Ranchers who have been affected by the recent drought or fires will generally have to consider some difficult decisions. Some of these decisions will primarily affect costs and revenues in the coming year while others will affect a ranchers “bottom line” for several years. The first thing that must be carefully evaluated by any rancher that has been affected is the need for and supply of forage. This evaluation involves not only the total amount of forage (tons, AUMs) that is needed but when it is available or needed. This evaluation will vary by firm or operation because the need for and the supply of forage is generally unique to a particular operation. After the need for and supply of forage has been evaluated, ranchers have one of two alternatives if forage demands are greater than the amount available at any point in time. They must either reduce demands or increase the supply of feed available. Some alternatives that ranchers may want to consider are as follows:
Increasing the supply of forage by 1) Purchasing additional feed which might include hay, straw or other storable feeds;
2) Sending animals to areas where feed is relatively abundant (this may be hard to find this year);
3) Rent pasture or rangeland (CRP, vacant allotments, private, etc.);
4) Plant and harvest a crop of grain forage (e.g., oats) if time and water are sufficient; and
5) Plant forages in areas that have been burned for future needs.

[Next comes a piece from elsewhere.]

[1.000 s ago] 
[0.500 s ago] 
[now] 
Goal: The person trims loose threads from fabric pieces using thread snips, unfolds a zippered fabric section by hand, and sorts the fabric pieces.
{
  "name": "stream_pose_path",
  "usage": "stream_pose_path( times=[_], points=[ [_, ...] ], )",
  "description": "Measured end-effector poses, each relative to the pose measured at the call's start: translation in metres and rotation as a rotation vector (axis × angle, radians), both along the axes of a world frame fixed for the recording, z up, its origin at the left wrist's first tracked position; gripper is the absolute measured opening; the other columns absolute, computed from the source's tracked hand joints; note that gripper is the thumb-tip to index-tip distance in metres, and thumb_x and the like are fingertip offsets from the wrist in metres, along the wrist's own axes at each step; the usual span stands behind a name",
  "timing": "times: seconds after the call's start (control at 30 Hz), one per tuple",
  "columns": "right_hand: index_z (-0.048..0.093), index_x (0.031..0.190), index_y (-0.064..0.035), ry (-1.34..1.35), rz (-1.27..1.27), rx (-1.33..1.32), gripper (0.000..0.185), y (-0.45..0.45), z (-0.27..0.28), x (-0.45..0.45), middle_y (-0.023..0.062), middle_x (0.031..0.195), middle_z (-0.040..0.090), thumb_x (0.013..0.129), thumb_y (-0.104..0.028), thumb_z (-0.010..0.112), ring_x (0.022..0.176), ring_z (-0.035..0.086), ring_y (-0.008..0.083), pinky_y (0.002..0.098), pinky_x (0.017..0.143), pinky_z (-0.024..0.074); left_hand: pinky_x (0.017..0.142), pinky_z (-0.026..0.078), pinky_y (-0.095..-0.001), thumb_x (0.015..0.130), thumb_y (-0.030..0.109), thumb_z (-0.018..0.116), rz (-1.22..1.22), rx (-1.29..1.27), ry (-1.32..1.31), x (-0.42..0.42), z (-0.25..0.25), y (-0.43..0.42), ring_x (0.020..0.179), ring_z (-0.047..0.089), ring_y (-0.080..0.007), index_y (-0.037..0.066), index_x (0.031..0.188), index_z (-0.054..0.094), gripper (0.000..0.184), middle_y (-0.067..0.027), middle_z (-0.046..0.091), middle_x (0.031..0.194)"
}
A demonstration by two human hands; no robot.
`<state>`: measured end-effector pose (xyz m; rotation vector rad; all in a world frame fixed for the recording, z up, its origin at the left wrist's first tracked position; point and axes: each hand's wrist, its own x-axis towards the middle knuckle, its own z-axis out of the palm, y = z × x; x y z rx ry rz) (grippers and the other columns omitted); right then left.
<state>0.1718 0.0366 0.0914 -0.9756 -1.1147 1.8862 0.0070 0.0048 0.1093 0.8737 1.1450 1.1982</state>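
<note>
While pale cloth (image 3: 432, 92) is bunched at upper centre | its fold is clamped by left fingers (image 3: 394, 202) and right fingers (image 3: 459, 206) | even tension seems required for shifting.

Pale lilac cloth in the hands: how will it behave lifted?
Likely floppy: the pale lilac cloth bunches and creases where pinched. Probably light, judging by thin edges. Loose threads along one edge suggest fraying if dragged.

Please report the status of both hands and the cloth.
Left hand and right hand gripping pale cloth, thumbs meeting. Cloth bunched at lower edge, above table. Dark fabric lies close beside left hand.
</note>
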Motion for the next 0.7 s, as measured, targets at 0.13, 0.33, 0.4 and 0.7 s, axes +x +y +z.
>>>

Reducing the demands for forage by 1) Weaning calves early;
2) Selling cows particularly any that need to be culled earlier rather than later;
3) Selling additional cows but retaining additional heifers (the heifers will require less hay and forage resources in the current year); and
4) Placing animals in a feed lot for a period of time.
Let’s consider the alternatives of early weaning of calves as well as selling cows to be culled earlier than normal in a little more detail. Both of these actions will reduce fall range and pasture needs and may also help reduce cow nutritional needs this winter. Research has consistently shown that early weaning of calves lowers the nutrient requirements of the cow. In years like this, when range conditions have deteriorated, cows with a nursing calf will likely lose weight and body condition between now and when the calf is traditionally weaned. That weight and condition will have to be replaced sometime before calving if acceptable reproductive performance is to occur.
Let’s consider the cow culling and marketing decision first and then consider what to do with early weaned calves. If you have lost range resources and those will remain absent for two to three years, I would suggest a fairly aggressive culling of your cows. The first cows to be culled should be those that are open. You may also want to consider culling older and less productive cows. A 1,100 pound cow that is in reasonably good condition, body condition score 5, was selling for around $.75 per pound or $825 per head at the end of August/beginning of September. If that same cow loses 50 pounds, and drops a body condition score, by mid-November, the seasonal decline in cull cow prices and the price for lower body condition will likely yield a price of about $.60 per pound or only $630 per head. If this occurs, the decline of $195 per head results in a clear advantage to selling any cull cows now versus delaying sales until November. If some older cows are pregnant, they can currently be sold for about $1,300 or more depending upon age and quality and provided you find buyers that have ample feed.
Early weaned calves do not have to be sold early. Removing the calf from the cow and putting it in a drylot reduces the pasture requirement. It is generally less expensive to feed a calf in a drylot than it is to feed a cow additional forage and maintain the calf on the cow when forage sources are limited. A ration of 13 pounds of alfalfa and 3 pounds of corn grain per day, should have this calf gaining 1.75 pounds per day and result in the same 550 pound steer in November as keeping the calf on the cow. If alfalfa can be purchased for $180 per ton and corn for $7.50 per bushel feed cost would be $1.57 per day to get the calf to November. The added returns from selling cull cows now instead of November ($195 per cow) can be used to purchase the alfalfa and corn.
If you traditionally wean a 550 pound steer calf around Nov. 1, that calf will probably weigh about 445 pounds at the beginning of September. A 445 pound steer in Nebraska at the end of August sold for around $1.80 per pound, or about $800 per head. A 550 pound steer in November will likely sell for about $1.65 per pound, or $910 per head. If calves are fed 60 days the cost per head would be $94 ($1.57 *60). The net from selling in November would be $816 ($910-94) compared to $800 from a Sept. 1, sale. Using my values for feed costs the decision of when to sell the calves is not that critical of a decision. I would suggest that you consider your costs before making the decision.
All of these alternatives, as well as other alternatives, have tax as well as economic consequences. You probably need to consult your tax accountant about how forced sales of livestock can be treated for tax purposes.